Furthermore, the pharmaceutical combinations of this invention may also be administered topically. Such topical formulations may be used to treat or prevent enveloped viral infections of eye, the skin, or the lower intestinal tract. Suitable topical formulations are may be readily prepared for each of these areas or organs. Topical application for the lower intestinal tract can be effected in a rectal suppository formulation or in a suitable enema formulation. Topically-transdermal patches may also be used.
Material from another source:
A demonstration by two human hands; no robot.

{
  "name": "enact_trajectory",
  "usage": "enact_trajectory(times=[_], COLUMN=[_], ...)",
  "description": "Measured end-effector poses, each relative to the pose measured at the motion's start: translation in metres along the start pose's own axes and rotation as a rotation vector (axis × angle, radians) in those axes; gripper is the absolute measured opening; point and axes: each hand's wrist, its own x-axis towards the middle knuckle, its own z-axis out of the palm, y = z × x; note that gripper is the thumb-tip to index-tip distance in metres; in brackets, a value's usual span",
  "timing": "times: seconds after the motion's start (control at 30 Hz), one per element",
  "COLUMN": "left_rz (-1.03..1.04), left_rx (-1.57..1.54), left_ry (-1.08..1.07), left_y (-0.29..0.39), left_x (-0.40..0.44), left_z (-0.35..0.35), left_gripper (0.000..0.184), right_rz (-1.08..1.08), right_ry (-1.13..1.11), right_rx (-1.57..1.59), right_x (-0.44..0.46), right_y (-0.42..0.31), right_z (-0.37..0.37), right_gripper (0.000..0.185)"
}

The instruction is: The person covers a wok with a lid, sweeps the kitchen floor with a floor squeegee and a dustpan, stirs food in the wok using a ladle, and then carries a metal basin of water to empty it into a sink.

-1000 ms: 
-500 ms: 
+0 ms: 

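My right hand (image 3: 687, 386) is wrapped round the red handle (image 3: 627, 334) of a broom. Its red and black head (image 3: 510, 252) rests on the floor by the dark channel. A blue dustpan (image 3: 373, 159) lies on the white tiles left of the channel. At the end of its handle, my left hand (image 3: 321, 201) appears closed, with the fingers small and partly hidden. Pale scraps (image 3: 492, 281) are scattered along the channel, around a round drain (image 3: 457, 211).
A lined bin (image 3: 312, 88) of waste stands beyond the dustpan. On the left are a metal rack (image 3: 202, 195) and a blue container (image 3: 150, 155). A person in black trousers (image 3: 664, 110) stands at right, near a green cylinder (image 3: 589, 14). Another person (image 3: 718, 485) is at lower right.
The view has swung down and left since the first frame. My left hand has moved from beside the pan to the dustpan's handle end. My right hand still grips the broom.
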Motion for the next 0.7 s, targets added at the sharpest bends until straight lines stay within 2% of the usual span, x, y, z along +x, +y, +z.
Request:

The pharmaceutical combinations of this invention
may also be administered by nasal aerosol or inhalation. Such combinations are prepared according to techniques well- known in the art of pharmaceutical formulation and may be prepared as solutions in saline, employing benzyl alcohol or other suitable preservatives, absorption promoters to enhance bioavailability, fluorocarbons, and/or other conventional solubilizing or dispersing agents.
For ophthalmic use, the pharmaceutical combinations may be formulated as micronized suspensions in isotonic, pH adjusted sterile saline, or, preferably, as solutions in isotonic, pH adjusted sterile saline, either with our without a preservative such as benzylalkonium chloride. Alternatively, for ophthalmic uses, the pharmaceutical combinations may be formulated in an ointment such as petrolatum.
Alternatively, the pharmaceutical combinations of this invention may be administered in the form of suppositories for rectal administration. These can be prepared by mixing the agent with a suitable non-irritating excipient which is solid at room temperature but liquid at rectal temperature and therefore will melt in the rectum to release the drug. Such materials include cocoa butter, beeswax and polyethylene glycols.
Sucrose octasulfate is a particularly preferred pharmaceutical salt of sucrose octasulfate in the combinations of this invention due to its formation of an anionic gel in dilute acid and its ability to bind to and protect ulcerated areas of the gastrointestinal tract. Orally administered sucrose octasulfate, which is presumably in a gel form in the gastrointestinal tract, may have benefits as a slow acting virucide as a result of slow release from its gel-like state.
The pharmaceutical combinations of this invention may be orally administered in any orally acceptable dosage
form including, but not limited to, capsules, tablets, gums, aqueous suspensions or solutions. In the case of tablets for oral use, carriers which are commonly used include lactose and corn starch. Lubricating agents, such as magnesium stearate, are also typically added. For oral administration in a capsule form, useful diluents include lactose and dried corn starch. When aqueous suspensions are required for oral use, the active ingredient is combined with emulsifying and suspending agents. If desired, certain sweetening, flavoring or coloring agents may also be added. Sterile injectable forms of the combinations of this invention may be aqueous or oleaginous suspension. These suspensions may be formulated according to techniques known in the art using suitable dispersing or wetting agents and suspending agents. The sterile injectable preparation may also be a sterile injectable solution or suspension in a non-toxic parenterally-acceptable diluent or solvent, for example as a solution in 1, 3-butanediol . Among the acceptable vehicles and solvents that may be employed are water, Ringer's solution and isotonic sodium chloride solution. In addition, sterile, fixed oils are conventionally employed as a solvent or suspending medium. For this purpose, any bland fixed oil may be employed including synthetic mono- or di- glycerides. Fatty acids, such as oleic acid and its glyceride derivatives are useful in the preparation of injectables, as are natural pharmaceutically-acceptable oils, such as olive oil or castor oil, especially in their polyoxyethylated versions. These oil solutions or suspensions may also contain a long-chain alcohol diluent or dispersant, such as Ph. Helv or similar alcohol.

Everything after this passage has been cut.